TASK DIRECTIONS: Each record that follows is to be reproduced character for character, pictures excepted.

▬▬▬

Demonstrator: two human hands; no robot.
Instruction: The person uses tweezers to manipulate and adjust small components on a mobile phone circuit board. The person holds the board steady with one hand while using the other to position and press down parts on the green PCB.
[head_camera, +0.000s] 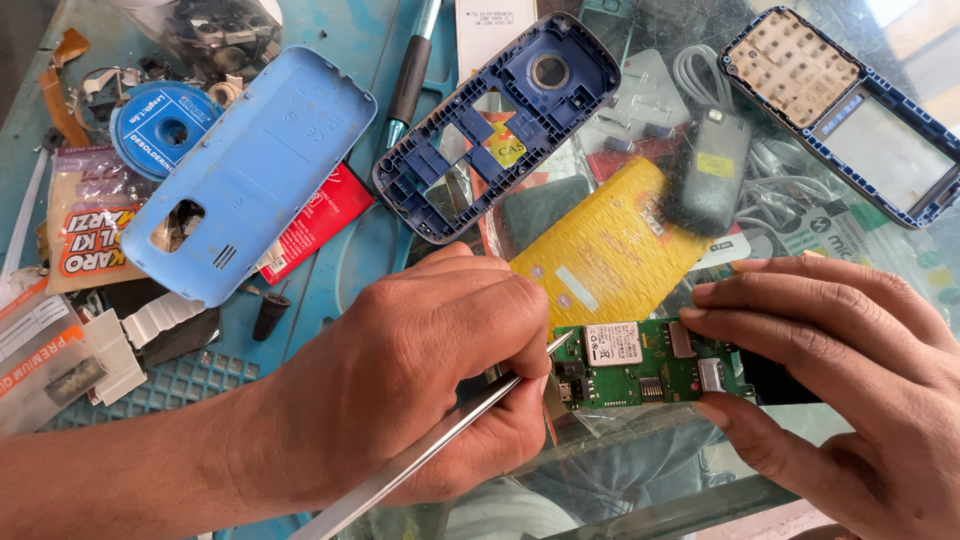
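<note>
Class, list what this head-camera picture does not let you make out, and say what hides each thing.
- Tip of the thin metal tool: covered by the left hand.
- Right end of the green circuit board: under the right hand fingers.
- Board's small parts: too small.
- Blue keypad frame: cut by right edge.

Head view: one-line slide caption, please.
Left hand works metal tweezers at a green circuit board steadied by right hand.
</note>
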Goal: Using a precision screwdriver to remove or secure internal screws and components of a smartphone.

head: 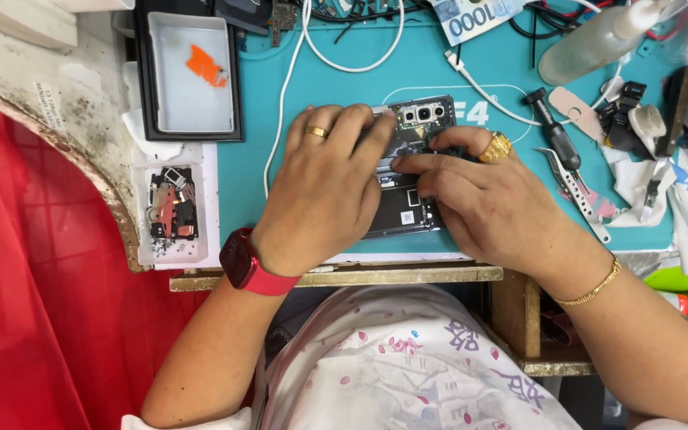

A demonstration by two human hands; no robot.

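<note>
An opened smartphone with its back cover off lies on a teal work mat, camera modules at its far end. My left hand, with a gold ring and a red wrist watch, covers the phone's left side and presses down on it. My right hand, wearing a large gold ring and a gold bracelet, rests on the phone's right side with fingertips on the exposed board at mid-phone. What lies under the fingertips is hidden.
A small white tray of phone parts sits left of the mat, and a larger tray with an orange scrap behind it. Tweezers, a black screwdriver, a clear bottle, white cable and tissues crowd the right and far side.
</note>
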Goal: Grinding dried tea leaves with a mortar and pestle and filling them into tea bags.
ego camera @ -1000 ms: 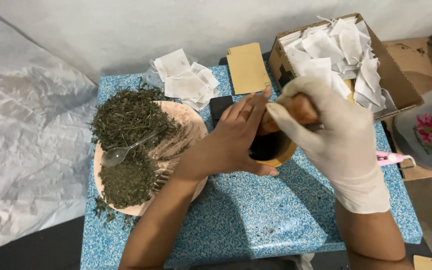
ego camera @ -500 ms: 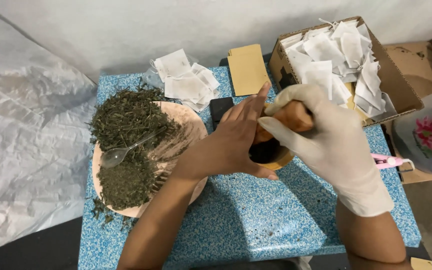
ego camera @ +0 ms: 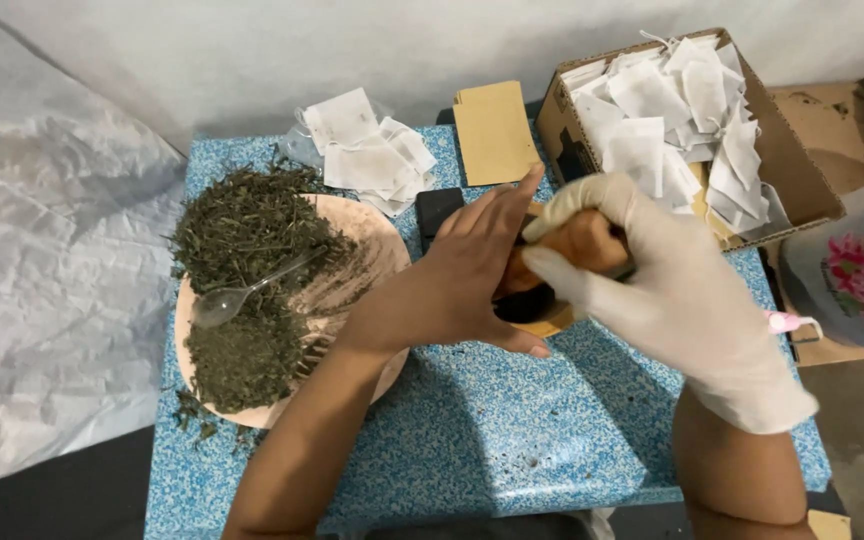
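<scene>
**A:** Log the hands first. Your left hand (ego camera: 462, 290) is bare, fingers stretched flat and held together, its palm cupped against the near side of a small dark-hollowed wooden bowl (ego camera: 532, 305) — it steadies the bowl rather than closing on it. Your right hand (ego camera: 642, 270) wears one white disposable glove and is clenched round a rounded brown wooden object (ego camera: 582, 240), which sits directly above the bowl's opening.

**B:** Where is the bowl on the surface?

**A:** On the blue speckled tabletop (ego camera: 512, 430), near its middle and towards the far edge, between the plate and the box. Most of it is hidden by your two hands; what it contains I cannot tell.

**B:** Count the rest for me.

**A:** One round pinkish plate (ego camera: 367, 235) left of the bowl, carrying dried green herb (ego camera: 247, 235) in two heaps — a larger far one, a smaller near one — with loose bits spilled over the plate's near edge onto the table. One clear plastic spoon (ego camera: 237, 295) lies across the plate between the heaps. One small black block (ego camera: 437, 210) stands just behind your left fingertips. One loose stack of white paper sachets (ego camera: 367, 155) lies at the far edge; the number in it is too overlapped to count. One flat tan paper packet (ego camera: 494, 130) beside that.

**B:** And on your right?

**A:** One open brown cardboard box (ego camera: 792, 165) piled with more white sachets, uncountable. One pink-and-white tool (ego camera: 790, 322) shows just past your gloved wrist.
</scene>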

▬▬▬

WORKED SOLUTION:
Demonstrator: two human hands; no robot.
Instruction: The person uses tweezers to manipulate and adjust small components on a mobile phone circuit board. The person holds the board steady with one hand while using the other to position and press down parts on the green PCB.
[head_camera, +0.000s] 
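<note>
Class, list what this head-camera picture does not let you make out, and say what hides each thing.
- Tip of the thin metal tool: covered by the left hand.
- Right end of the green circuit board: under the right hand fingers.
- Board's small parts: too small.
- Blue keypad frame: cut by right edge.

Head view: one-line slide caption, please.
Left hand works metal tweezers at a green circuit board steadied by right hand.
</note>
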Goal: Using a precision screwdriver to remove or secure internal screws and components of a smartphone.

head: 

A demonstration by two human hands; no robot.

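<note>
An opened smartphone with its back cover off lies on a teal work mat, camera modules at its far end. My left hand, with a gold ring and a red wrist watch, covers the phone's left side and presses down on it. My right hand, wearing a large gold ring and a gold bracelet, rests on the phone's right side with fingertips on the exposed board at mid-phone. What lies under the fingertips is hidden.
A small white tray of phone parts sits left of the mat, and a larger tray with an orange scrap behind it. Tweezers, a black screwdriver, a clear bottle, white cable and tissues crowd the right and far side.
</note>
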Goal: Grinding dried tea leaves with a mortar and pestle and filling them into tea bags.
ego camera @ -1000 ms: 
ego camera @ -500 ms: 
ego camera @ +0 ms: 
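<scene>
**A:** Log the hands first. Your left hand (ego camera: 462, 290) is bare, fingers stretched flat and held together, its palm cupped against the near side of a small dark-hollowed wooden bowl (ego camera: 532, 305) — it steadies the bowl rather than closing on it. Your right hand (ego camera: 642, 270) wears one white disposable glove and is clenched round a rounded brown wooden object (ego camera: 582, 240), which sits directly above the bowl's opening.

**B:** Where is the bowl on the surface?

**A:** On the blue speckled tabletop (ego camera: 512, 430), near its middle and towards the far edge, between the plate and the box. Most of it is hidden by your two hands; what it contains I cannot tell.

**B:** Count the rest for me.

**A:** One round pinkish plate (ego camera: 367, 235) left of the bowl, carrying dried green herb (ego camera: 247, 235) in two heaps — a larger far one, a smaller near one — with loose bits spilled over the plate's near edge onto the table. One clear plastic spoon (ego camera: 237, 295) lies across the plate between the heaps. One small black block (ego camera: 437, 210) stands just behind your left fingertips. One loose stack of white paper sachets (ego camera: 367, 155) lies at the far edge; the number in it is too overlapped to count. One flat tan paper packet (ego camera: 494, 130) beside that.

**B:** And on your right?

**A:** One open brown cardboard box (ego camera: 792, 165) piled with more white sachets, uncountable. One pink-and-white tool (ego camera: 790, 322) shows just past your gloved wrist.
</scene>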

This answer is complete as it stands.